Anyway, the couture was down to Andreas and he managed to achieve an extreme tailored silhouette that was never before seen. He has taught himself all the technique but he also worked with three German pattern cutters who were technically trained tailors. This training doesn’t exist in England but it is still taught in Germany.
Our Gold Label is still couture- flou and tailored- but adapted for manufacture e.g. we tear hems instead of hand-rolling edges and our drapes fall into place by means of the cutting principle rather than being pinned on the stand and hand stitched into place.
Andreas: We’ve always been interested in unisex clothes, I’m very happy when it looks better on a woman – or the other way around.
You’ve often voiced your passion on environmental issues: how do you reconcile that with fashion, with its inbuilt cycle of artificial obsolescence?
Andreas: If people bought only beautiful things that would be the first thing but even then you would have to put the planet first. Live in harmony.
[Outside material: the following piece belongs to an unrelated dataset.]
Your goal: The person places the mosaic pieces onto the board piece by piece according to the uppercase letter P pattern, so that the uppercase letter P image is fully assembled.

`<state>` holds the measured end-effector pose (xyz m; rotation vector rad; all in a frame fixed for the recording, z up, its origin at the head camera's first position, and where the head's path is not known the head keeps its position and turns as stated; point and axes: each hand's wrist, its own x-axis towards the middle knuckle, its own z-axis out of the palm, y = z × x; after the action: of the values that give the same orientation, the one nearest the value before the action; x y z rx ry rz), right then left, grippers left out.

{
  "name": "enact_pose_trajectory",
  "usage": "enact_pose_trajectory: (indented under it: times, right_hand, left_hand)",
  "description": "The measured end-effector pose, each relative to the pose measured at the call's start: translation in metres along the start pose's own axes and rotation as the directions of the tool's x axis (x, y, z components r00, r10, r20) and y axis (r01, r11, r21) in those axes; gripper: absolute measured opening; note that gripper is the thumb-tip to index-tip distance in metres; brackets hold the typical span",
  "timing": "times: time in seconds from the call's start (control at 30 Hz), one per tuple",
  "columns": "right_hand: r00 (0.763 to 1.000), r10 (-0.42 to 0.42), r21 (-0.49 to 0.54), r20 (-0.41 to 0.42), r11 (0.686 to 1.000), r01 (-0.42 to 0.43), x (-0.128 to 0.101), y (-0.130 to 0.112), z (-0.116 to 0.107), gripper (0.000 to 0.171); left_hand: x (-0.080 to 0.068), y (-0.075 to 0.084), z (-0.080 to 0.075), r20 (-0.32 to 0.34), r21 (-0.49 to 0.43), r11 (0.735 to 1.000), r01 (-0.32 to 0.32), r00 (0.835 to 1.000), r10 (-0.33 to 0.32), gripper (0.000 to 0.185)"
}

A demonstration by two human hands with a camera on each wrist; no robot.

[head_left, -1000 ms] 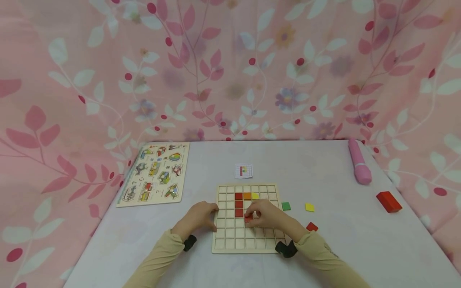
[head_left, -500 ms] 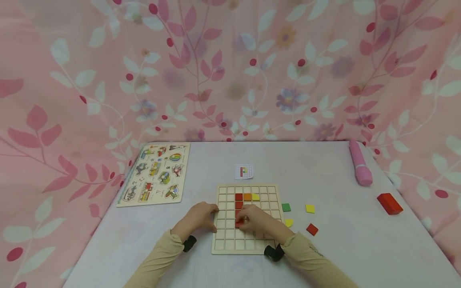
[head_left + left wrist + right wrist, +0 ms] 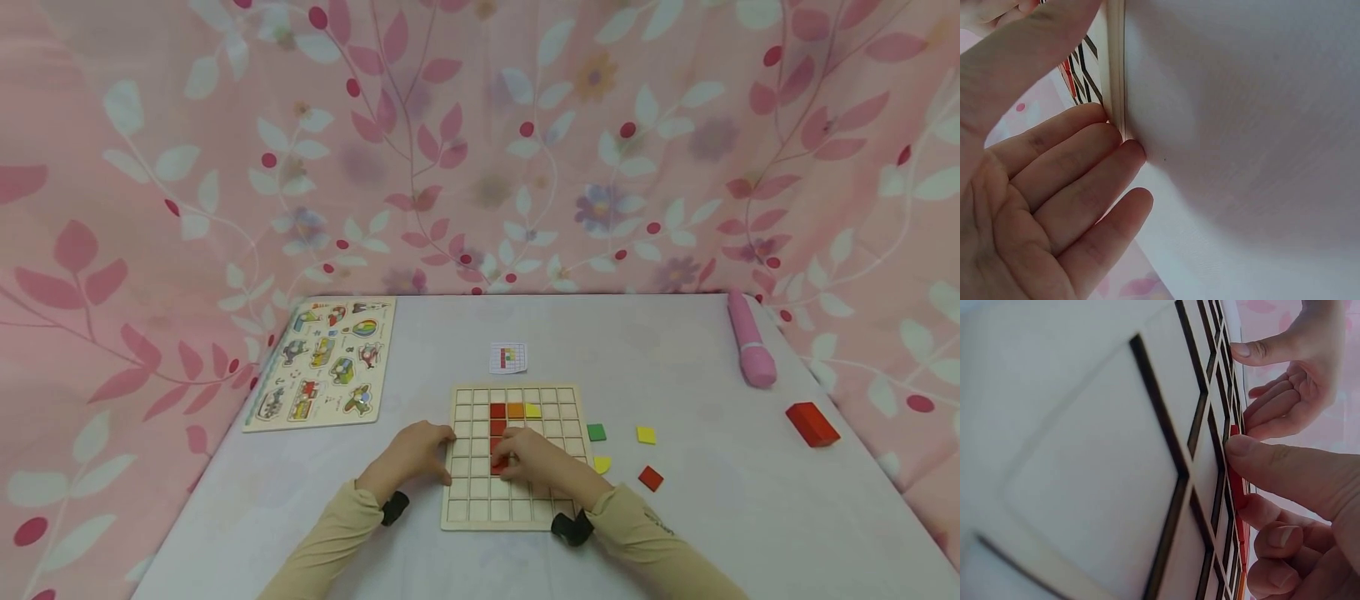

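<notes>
Pressing, right hand (image 3: 534,458): thumb and fingertips curled onto a red square tile (image 3: 498,467), grip closed down on it, tile set in a cell of the wooden grid board (image 3: 471,510) just below the column of red tiles (image 3: 497,418).
Right wrist view: thumb tip (image 3: 1244,449) on the edge of the red tile (image 3: 1236,481), other fingers tucked beneath; dark grid lines of the board (image 3: 1116,487) filling most of the view.
Left hand (image 3: 411,455): at the board's left edge, fingers loosely bent, grip relaxed and holding nothing.
Left wrist view: fingertips (image 3: 1129,153) touching the board's pale rim (image 3: 1116,69), thumb stretched above the board.
Board contents: orange tile (image 3: 514,410) and yellow tile (image 3: 532,410) in the same row as the top red tile, side by side to its right.
Loose pieces on desk (image 3: 675,533): green tile (image 3: 596,432), yellow square (image 3: 645,434), yellow rounded piece (image 3: 601,464), red tile (image 3: 649,477), all right of the board.
Pattern card (image 3: 507,357): just beyond the board's far edge.
Far left: vehicle peg puzzle (image 3: 322,362).
Far right: pink cylinder (image 3: 748,340), red block (image 3: 812,423).
Backdrop: pink floral cloth (image 3: 480,142).
</notes>
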<state>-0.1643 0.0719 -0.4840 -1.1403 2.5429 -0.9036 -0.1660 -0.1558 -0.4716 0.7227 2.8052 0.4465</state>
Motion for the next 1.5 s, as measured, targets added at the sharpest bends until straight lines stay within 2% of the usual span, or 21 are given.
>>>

Vivienne: When I realised the urgent need to stop climate change I understood that I did not want our business to expand beyond the control of Andreas and I so we work for that- concentrating on quality versus quantity. Even though we will open 2 more shops, 1 in Paris and 1 in New York, they are part of the plan. A company limited to an organic size with a clear hierarchy is an efficient company, making only things we like and without waste. I think this is a base for us to become even more sustainable. Our motto is ‘Buy less, choose well, make it last’.
Your new Opening Ceremony/World’s End collaboration puts slogans like “+5degrees” and “D.I.Y” next to older punk slogans. Do you see environmental protest as a form of punk for the twenty-first century?
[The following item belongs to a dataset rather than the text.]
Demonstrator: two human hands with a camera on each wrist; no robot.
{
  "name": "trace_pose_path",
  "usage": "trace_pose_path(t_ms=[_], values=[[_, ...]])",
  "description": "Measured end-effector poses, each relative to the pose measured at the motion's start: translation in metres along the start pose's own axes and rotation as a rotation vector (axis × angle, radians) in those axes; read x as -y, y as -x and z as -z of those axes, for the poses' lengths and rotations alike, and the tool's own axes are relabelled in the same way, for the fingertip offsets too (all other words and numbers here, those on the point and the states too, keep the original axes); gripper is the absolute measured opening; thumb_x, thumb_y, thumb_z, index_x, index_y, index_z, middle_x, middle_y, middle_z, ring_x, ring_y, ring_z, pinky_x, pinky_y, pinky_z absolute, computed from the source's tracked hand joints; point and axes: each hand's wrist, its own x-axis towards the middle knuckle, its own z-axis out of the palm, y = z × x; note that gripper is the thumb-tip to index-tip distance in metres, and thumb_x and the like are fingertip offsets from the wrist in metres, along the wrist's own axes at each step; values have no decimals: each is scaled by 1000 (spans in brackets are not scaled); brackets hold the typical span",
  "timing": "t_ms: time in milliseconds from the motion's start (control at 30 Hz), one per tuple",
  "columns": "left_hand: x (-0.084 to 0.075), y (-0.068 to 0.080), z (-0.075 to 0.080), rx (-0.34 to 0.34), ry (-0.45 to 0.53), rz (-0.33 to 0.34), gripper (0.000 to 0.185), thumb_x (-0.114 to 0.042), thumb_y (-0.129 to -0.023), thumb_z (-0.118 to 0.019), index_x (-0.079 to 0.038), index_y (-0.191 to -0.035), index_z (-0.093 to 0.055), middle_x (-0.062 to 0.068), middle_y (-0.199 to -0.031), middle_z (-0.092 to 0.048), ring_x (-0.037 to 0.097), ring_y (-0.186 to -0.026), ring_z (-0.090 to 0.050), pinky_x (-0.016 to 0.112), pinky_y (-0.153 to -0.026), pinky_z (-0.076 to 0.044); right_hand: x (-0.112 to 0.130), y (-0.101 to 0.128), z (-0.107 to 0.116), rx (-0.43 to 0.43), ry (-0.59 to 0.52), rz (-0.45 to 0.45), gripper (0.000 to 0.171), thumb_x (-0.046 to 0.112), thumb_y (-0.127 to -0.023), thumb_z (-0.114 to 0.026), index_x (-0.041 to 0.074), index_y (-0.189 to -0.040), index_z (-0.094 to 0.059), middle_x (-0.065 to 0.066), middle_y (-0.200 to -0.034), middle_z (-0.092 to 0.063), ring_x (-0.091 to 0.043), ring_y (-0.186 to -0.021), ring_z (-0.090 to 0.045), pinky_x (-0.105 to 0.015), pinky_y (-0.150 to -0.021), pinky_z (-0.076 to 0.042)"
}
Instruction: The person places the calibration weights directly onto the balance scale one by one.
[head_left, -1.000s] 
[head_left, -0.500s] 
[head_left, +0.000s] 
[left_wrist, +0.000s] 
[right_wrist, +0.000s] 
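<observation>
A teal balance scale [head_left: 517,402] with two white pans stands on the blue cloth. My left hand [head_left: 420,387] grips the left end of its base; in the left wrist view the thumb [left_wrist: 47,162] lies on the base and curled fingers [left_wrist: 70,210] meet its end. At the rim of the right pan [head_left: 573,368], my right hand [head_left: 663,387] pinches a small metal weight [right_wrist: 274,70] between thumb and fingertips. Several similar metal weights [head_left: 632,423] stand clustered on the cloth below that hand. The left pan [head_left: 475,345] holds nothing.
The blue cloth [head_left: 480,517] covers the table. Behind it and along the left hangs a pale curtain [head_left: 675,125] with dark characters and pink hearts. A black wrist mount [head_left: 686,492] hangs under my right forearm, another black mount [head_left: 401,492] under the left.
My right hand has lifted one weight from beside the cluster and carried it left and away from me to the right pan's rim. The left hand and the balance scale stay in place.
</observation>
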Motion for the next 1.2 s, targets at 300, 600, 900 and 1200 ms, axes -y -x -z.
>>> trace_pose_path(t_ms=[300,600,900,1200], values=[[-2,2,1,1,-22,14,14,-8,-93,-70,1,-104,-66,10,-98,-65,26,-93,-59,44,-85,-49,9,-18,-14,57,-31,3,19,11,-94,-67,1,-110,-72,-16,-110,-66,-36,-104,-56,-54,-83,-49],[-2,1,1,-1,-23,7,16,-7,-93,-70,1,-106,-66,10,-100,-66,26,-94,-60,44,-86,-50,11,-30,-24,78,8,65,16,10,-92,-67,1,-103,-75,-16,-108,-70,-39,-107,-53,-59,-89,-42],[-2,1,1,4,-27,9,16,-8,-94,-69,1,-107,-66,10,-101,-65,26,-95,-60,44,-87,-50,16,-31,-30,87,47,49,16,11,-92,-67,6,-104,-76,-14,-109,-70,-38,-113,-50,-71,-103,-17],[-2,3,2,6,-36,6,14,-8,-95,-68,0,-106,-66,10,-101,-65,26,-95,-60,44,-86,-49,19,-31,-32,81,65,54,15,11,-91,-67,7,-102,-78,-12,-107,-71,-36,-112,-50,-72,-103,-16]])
Andreas: We worked with Opening Ceremony to select relevant Worlds End archive pieces that also play with this idea of DIY or unisex clothing. We wanted to create this look of an ‘Urban Guerrilla’ – a rebel, sporting political slogans and original, statement clothing.
Vivienne: I realise you need slogans on clothes if they are to be political and yes punk for me was political. The world we live in is run by death and destruction and my idea of punk was that we didn’t need these criminal leaders. That’s why I advocated anarchy. Young punks rejected all adult values.
Then I realised it wasn’t enough to pogo and spit. Subversion needs ideas, and ideas come from culture. Culture gives you an anchor – roots and from that you build your vision. If we had true culture we would not be in danger from environmental collapse. Now through graphics and slogans I am telling young people that propaganda has replaced culture; propaganda to consume and suck up: non-stop distraction! Culture is to engage with the world and our past. (Read, go to art galleries, theatre, etc.) You get out what you put in.
I’m afraid I don’t have time to continue with a full explanation. But if we don’t stop climate change we will soon have mass extinction of all life forms. When I read a few years ago in an interview, the scientist James Lovelock say that by the end of this century he thought there would only be 1 billion people left, , it became my priority to try to stop it. The first thing I did was to support the charity Coolearth.org who will save the rainforest by 2020. There is so much being done by NGO’s etc- people know about it through the internet.
How important are clothes as an expression of individuality – thought and aesthetic?
Andreas: People always have a romantic idea of who they are. Clothes can help you to find this out. The more you stay true to who you are, the better you look.
If the world ended tomorrow, what would you like to be remembered for?
Vivienne and Andreas: We hope the world doesn’t end.
Vivienne: The best and most useful thing I’ve ever done is my analysis on ‘End Capitalism’-please take a look on my Climate Revolution blog.